Source Applied Sciences 8 (2018)6. - ISSN 2076-3417
DOI https://doi.org/10.3390/app8061008
Department(s) Food Process Engineering
VLAG
Publication type Refereed Article in a scientific journal
Publication year 2018
Abstract Shear induced diffusion (SID) based flow segregation is a technique that can be used for concentration and fractionation purposes, and it has the potential to become an economical and sustainable alternative for e.g., membrane separation. When compared to conventional microfiltration, problems related to fouling and cleaning are expected to be minimal. To make the best use of the opportunities that this technique holds, detailed insights in flow and particle behavior are needed. Modelling this process allows for us to chart particle segregation in flow, as well as the effect of suspension removal through a pore and the restoration of the flow profile after the pore. As a starting point, we take the computation fluid dynamics (CFD) model that is presented in a previous study.

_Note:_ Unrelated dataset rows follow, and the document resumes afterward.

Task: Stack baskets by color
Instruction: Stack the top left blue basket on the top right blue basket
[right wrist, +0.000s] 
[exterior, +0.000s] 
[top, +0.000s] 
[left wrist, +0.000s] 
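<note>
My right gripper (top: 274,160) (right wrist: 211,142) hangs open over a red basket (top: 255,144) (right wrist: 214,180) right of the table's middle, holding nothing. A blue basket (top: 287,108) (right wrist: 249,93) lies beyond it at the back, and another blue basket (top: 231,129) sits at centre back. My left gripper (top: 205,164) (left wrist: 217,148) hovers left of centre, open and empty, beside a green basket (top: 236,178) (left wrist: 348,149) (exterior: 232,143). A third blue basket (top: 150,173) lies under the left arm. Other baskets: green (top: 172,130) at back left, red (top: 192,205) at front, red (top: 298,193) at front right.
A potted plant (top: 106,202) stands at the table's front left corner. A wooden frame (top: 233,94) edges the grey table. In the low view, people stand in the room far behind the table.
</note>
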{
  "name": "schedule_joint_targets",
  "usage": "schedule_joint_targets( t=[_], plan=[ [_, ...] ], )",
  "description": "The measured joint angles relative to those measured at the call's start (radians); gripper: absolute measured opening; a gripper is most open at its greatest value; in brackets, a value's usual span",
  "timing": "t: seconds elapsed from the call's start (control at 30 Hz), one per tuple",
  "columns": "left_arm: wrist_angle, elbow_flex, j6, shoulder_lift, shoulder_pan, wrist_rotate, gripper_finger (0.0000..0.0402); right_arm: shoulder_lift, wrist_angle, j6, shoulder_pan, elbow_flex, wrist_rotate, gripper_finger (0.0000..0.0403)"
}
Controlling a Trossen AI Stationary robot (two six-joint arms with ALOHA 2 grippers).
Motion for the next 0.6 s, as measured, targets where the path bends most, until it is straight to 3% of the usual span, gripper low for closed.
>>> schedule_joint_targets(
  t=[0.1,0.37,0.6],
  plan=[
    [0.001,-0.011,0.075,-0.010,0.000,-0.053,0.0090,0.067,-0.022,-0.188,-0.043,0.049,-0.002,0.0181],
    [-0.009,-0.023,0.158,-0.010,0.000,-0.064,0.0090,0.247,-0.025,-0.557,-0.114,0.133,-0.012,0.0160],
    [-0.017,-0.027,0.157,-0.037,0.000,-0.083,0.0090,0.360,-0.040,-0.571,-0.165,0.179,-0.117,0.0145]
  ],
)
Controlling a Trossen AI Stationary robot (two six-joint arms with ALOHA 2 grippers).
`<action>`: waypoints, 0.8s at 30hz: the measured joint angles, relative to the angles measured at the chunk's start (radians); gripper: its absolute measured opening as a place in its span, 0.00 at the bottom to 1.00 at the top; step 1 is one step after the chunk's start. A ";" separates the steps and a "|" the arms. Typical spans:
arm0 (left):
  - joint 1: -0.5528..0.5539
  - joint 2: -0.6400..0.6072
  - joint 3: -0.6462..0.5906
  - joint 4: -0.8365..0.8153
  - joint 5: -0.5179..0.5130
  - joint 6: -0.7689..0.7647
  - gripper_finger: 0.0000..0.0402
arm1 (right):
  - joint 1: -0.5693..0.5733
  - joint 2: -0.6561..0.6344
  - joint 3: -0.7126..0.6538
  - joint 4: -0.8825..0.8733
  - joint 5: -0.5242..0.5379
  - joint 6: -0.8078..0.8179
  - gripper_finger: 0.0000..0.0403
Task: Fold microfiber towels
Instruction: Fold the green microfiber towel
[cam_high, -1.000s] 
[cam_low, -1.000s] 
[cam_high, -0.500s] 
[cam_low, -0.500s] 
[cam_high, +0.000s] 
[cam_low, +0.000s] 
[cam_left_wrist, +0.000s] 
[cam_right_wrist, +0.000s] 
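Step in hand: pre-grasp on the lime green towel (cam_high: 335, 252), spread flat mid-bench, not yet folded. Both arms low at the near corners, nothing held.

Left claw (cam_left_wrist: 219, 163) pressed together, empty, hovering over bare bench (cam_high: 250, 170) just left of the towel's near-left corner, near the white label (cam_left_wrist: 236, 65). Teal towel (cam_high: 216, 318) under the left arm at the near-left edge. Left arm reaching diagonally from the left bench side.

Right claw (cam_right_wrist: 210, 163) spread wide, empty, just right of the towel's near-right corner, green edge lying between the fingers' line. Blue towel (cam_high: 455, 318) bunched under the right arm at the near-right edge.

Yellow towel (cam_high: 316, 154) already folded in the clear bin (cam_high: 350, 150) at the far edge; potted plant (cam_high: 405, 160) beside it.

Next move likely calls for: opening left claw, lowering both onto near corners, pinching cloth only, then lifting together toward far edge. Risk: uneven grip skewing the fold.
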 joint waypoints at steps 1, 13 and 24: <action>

A difference in channel height to particle diameter ratio influences the entrance length of the SID profile as well as its fully developed profile. When extracting liquid through one pore, particles are systematically transmitted at a lower concentration (59–78%) than is present in the bulk. The recovery lengths of the SID profile after the pore were short, and thus pores can be placed at realistic distances, which forms a good foundation for further design of this novel separation technology that will ultimately be applied for fractionation of particles taking relatively small differences in diffusive behavior as a starting point.